Abrégeons nos souffrances – c’est assez.

Classé dans : conclusion, dieu, preuve — franssoit @ 10:24

C’est pas mon genre de laisser traîner des trucs derrière moi.

Faut faire le ménage. Pourquoi ? C’est expliqué.

Donc dieu existe et je manque d’espace mémoire. Donc faut que je vous dise pourquoi je le sais qu’il existe, ce grand corniaud, qu’on puisse passer à autre chose d’encore plus balaize sans peur d’oublier des trucs avant de les avoir dit.

Oui, me direz vous, mais Saint Truc d’Aquin.
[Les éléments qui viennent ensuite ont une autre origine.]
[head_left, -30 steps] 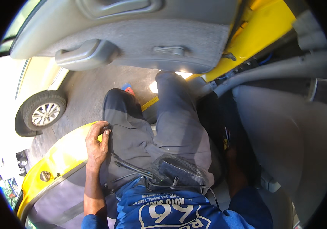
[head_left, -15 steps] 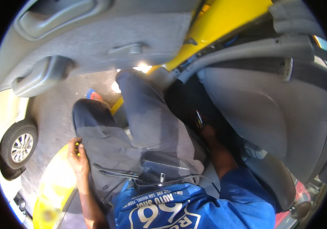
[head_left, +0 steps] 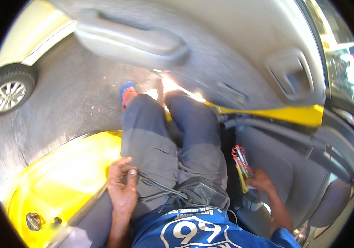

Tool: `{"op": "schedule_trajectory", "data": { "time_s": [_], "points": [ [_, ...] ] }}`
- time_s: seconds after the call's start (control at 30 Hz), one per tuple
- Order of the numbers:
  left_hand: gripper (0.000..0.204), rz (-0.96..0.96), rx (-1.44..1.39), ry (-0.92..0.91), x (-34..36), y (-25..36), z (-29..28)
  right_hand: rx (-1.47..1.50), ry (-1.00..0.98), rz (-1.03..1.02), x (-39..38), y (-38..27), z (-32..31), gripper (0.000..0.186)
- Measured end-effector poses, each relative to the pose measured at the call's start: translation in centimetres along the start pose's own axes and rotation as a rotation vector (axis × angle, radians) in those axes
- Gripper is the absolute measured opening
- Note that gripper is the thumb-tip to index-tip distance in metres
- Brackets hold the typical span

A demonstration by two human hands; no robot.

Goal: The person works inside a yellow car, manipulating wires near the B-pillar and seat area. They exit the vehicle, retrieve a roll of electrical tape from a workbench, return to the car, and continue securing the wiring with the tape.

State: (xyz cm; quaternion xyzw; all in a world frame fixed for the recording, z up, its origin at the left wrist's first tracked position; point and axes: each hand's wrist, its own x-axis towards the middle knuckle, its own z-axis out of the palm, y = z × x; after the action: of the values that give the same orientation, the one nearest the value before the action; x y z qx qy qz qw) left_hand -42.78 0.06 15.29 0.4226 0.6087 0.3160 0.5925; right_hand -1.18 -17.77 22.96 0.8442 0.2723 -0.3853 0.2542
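My right hand [head_left: 261,180] is closed around one end of a bundle of slim hand tools [head_left: 240,159], beside the grey car seat on my right. The bundle shows silver shafts, red pieces along its edges and a yellow part; their exact kinds are too small to make out. Next to my left thigh, my left hand [head_left: 122,186] is loosely curled, thumb and fingers apart, with nothing visible in it. A black textured pouch [head_left: 206,192] lies on my lap, and dark cables [head_left: 156,186] run from it toward my left hand.
The grey door panel [head_left: 226,53] with its armrest [head_left: 131,41] swings across the front. A yellow body panel [head_left: 73,165] with a metal latch [head_left: 33,222] lies at left. Beyond it are the pavement [head_left: 82,87] and another vehicle's wheel [head_left: 9,97]. The grey seat [head_left: 268,155] stands at right.
My right hand has come up out of the dark gap beside the seat with the tool bundle. My view has turned, bringing the door armrest toward the centre. My left hand stays by my thigh.
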Motion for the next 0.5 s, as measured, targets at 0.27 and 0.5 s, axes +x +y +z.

C’est vrai, il a cinq peuves. J’en ai désintégré deux d’un pêt rageur. Faut que je fasse les trois ou quatre autres. Bon. Allons-y.

Et puis non. J’ai déja détruit la plus, la plus comment, déjà ? Conséquente ? Pertinente ? Bien gaulée, avec du poil où il faut ? J’ai rayé de la carte du monde la deuxième plus je sais plus quoi, mais c’était pas du caca.

Alors, vous pensez, les trois autres, hein ? On s’en astique menu menu.

C’était du genre machin, naninanère alors donc et comme ceci celà, et bien voilà. CQFD, Dédé.

Bon, je vous mets la mienne. Mais non, ça ne fait pas mal. Je vous assure.

Dieu existe, oui, mais c’est quoi exister ?

Exister, c’est avoir des conséquences.

Et ben voilà. On y est. Des curés. Des cathédrale de Chartres qu’on voit de l’autoroute. Des nuits de la Saint Barth, au bord de la plage avec des stars en topless dans Voici. Des beaux tableaux de peintres très connus avec la sainte trinité sur mer dessus. De nombreux articles passionants sur ce blog. Des “non de dieu de salope, qu’est-ce qu’elle est bonne”. Des statues d’Apollon en marbre, a poil. Des Gott mit uns. Et j’en passe plein, et des sévères.

Tout ça, c’est des conséquences.

Vous retirez dieu là dedans, il reste quoi ? J’entends pas bien ? Oui ? Plus fort ? Allez allez, soyez pas timides, on va pas vous bouffer, c’est pas l’heure.

Il reste rien.

Donc dieu existe.

Et la ramenez pas. C’est comme ça.

Mais arrêtez de chuchoter comme ça, c’est pénible.

C’est une arnaque ? C’est pas ça dieu ?

Là vous êtes lourd. Vous le faites exprès où quoi ?

J’avais dit la preuve. Elle est là. Le reste, c’est du bidon.

Question suivante ?

Ha, et oui, y a qu’une tranche. Vous m’avez énervé, là.